EXERCISE REQUIREMENTS: Only these lines of the data below are wanted: the one with "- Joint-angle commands", the one with "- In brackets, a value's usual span", and any lines between them, each repeated exactly.

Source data
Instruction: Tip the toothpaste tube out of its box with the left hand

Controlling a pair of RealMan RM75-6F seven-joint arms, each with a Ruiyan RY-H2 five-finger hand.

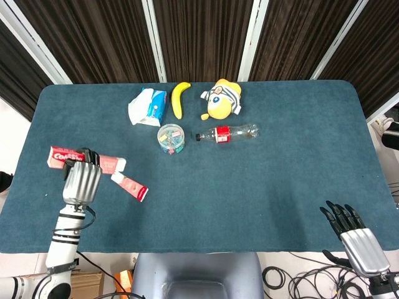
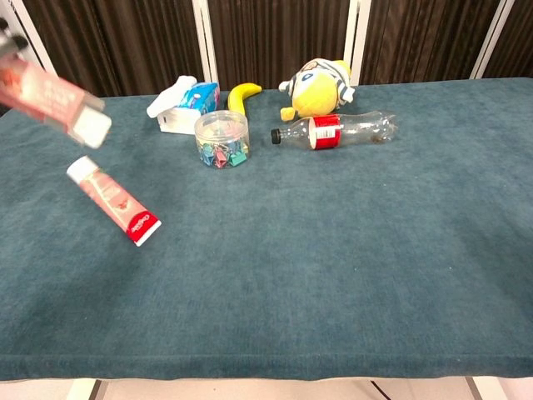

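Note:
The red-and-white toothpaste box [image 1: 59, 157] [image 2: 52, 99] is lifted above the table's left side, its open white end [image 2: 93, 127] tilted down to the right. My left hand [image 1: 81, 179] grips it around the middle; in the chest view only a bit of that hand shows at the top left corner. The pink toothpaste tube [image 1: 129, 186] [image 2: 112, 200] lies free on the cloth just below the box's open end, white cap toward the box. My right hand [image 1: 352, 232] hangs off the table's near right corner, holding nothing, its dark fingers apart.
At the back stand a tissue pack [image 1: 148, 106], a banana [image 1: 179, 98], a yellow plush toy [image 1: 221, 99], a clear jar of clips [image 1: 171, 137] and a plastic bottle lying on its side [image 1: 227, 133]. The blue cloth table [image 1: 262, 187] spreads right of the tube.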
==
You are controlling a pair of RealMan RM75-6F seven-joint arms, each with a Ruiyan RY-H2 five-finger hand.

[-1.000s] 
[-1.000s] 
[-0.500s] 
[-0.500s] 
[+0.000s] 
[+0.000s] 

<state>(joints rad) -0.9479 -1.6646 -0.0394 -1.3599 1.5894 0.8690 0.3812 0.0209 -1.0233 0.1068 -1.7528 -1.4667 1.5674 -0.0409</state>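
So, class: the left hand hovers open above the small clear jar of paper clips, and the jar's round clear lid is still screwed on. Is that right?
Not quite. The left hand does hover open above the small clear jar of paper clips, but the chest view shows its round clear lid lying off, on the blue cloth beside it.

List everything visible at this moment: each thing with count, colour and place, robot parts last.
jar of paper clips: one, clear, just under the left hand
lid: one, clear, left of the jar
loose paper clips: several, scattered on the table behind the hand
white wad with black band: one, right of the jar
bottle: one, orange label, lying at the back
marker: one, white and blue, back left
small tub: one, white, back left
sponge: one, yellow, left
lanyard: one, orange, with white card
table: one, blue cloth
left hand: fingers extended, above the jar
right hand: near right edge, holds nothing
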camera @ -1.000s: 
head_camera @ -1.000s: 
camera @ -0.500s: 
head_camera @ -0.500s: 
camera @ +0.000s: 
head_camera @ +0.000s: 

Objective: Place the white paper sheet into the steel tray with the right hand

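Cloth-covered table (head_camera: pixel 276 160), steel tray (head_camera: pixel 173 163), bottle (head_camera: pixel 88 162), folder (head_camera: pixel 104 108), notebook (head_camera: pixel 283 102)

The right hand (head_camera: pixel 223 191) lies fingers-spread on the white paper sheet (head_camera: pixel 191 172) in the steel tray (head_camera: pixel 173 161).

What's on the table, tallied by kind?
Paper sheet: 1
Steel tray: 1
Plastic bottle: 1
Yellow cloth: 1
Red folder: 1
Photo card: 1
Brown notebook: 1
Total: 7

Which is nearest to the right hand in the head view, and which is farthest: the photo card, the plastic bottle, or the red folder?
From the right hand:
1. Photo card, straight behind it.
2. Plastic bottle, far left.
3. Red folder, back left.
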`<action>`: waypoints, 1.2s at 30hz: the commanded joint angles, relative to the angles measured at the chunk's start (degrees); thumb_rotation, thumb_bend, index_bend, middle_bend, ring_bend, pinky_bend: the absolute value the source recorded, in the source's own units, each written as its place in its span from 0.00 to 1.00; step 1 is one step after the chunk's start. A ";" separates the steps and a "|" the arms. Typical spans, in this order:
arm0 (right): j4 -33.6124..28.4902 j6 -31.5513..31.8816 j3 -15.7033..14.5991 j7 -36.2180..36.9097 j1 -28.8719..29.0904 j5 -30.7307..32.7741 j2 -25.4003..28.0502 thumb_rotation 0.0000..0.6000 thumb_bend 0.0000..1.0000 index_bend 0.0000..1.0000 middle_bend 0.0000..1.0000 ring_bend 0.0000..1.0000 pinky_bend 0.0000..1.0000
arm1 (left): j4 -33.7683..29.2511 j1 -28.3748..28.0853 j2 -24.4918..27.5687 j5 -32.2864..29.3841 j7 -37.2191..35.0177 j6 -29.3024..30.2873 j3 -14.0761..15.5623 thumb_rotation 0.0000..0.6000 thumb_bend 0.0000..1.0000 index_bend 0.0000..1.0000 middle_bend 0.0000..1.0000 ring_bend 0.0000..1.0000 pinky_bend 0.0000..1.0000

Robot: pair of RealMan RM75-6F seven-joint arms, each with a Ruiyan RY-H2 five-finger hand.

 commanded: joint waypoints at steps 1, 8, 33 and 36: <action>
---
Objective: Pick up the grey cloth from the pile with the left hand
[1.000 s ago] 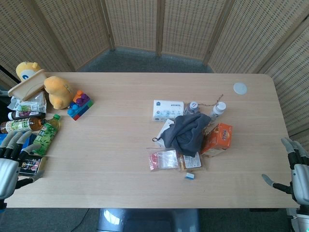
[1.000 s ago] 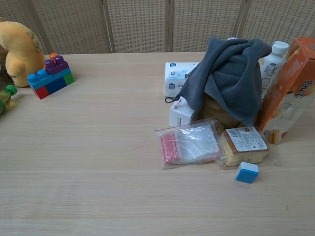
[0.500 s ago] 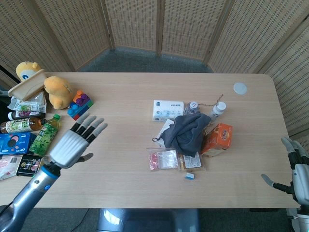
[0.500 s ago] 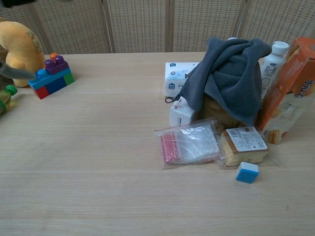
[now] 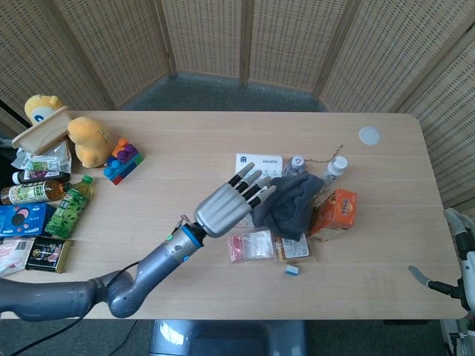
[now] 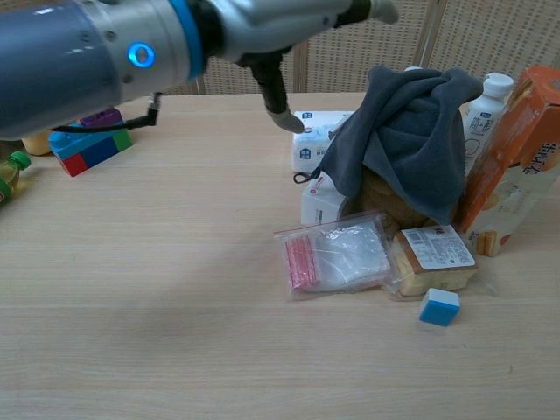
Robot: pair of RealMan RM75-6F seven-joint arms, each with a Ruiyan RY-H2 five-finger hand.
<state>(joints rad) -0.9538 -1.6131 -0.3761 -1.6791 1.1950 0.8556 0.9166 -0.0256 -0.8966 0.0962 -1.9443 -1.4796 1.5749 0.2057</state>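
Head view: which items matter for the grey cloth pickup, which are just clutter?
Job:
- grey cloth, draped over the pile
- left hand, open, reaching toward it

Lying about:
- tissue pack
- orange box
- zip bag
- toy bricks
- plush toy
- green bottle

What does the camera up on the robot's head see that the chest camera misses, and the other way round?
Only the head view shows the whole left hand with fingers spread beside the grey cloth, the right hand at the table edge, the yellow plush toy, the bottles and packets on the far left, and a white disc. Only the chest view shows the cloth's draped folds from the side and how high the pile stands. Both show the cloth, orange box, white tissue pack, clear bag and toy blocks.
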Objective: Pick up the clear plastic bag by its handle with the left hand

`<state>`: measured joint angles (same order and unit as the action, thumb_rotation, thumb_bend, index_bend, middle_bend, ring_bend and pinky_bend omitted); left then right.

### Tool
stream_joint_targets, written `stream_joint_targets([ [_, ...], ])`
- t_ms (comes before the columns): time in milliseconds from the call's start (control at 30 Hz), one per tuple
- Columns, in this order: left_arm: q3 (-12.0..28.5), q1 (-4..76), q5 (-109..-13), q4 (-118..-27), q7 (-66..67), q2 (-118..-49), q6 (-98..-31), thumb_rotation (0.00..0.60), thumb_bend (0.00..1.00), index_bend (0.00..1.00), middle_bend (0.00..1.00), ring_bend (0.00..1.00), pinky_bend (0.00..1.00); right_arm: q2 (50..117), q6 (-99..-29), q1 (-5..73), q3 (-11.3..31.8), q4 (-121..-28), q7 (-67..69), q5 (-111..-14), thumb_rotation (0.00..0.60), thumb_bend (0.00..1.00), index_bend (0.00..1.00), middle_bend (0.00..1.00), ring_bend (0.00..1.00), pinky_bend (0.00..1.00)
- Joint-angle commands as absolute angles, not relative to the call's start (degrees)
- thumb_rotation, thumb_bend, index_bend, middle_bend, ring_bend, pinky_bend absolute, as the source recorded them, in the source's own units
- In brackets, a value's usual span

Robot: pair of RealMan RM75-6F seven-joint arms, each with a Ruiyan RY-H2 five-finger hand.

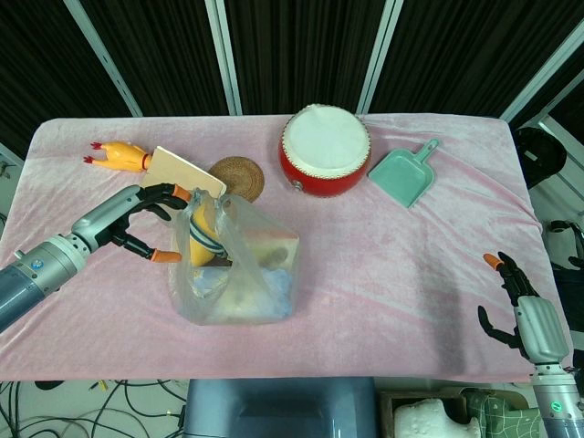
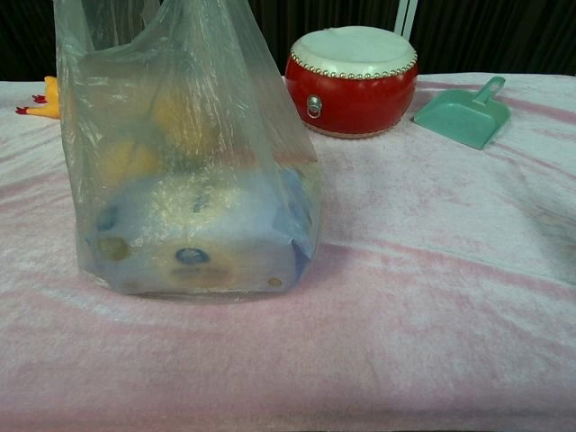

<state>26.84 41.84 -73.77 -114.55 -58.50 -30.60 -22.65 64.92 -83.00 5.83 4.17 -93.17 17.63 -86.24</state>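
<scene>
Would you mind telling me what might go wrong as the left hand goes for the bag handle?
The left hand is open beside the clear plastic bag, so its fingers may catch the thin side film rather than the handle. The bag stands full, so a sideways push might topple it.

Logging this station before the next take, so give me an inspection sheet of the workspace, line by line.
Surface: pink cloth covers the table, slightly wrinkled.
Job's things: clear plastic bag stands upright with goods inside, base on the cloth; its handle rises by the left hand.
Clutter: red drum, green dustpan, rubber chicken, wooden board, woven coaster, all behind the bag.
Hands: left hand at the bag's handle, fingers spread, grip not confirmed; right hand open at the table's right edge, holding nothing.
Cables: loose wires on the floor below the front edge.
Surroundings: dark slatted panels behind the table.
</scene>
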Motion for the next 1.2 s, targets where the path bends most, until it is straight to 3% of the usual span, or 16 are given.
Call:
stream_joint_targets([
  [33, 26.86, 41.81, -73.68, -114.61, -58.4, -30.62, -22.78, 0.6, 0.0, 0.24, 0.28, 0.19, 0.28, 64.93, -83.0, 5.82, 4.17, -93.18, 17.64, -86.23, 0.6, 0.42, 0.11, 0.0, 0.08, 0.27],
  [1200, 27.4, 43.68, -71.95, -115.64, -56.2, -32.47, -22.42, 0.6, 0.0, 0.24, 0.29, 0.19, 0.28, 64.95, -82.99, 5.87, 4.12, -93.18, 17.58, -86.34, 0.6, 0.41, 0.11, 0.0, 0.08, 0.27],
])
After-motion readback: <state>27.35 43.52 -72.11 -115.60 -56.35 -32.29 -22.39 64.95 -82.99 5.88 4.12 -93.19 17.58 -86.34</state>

OUTPUT FOR THIS TASK:
- Joint-angle commands as absolute angles, not relative to the call's start (degrees)
- thumb_rotation, thumb_bend, index_bend, middle_bend, ring_bend, pinky_bend absolute, as the source recorded them, in the source's own units
- In brackets, a value's usual span

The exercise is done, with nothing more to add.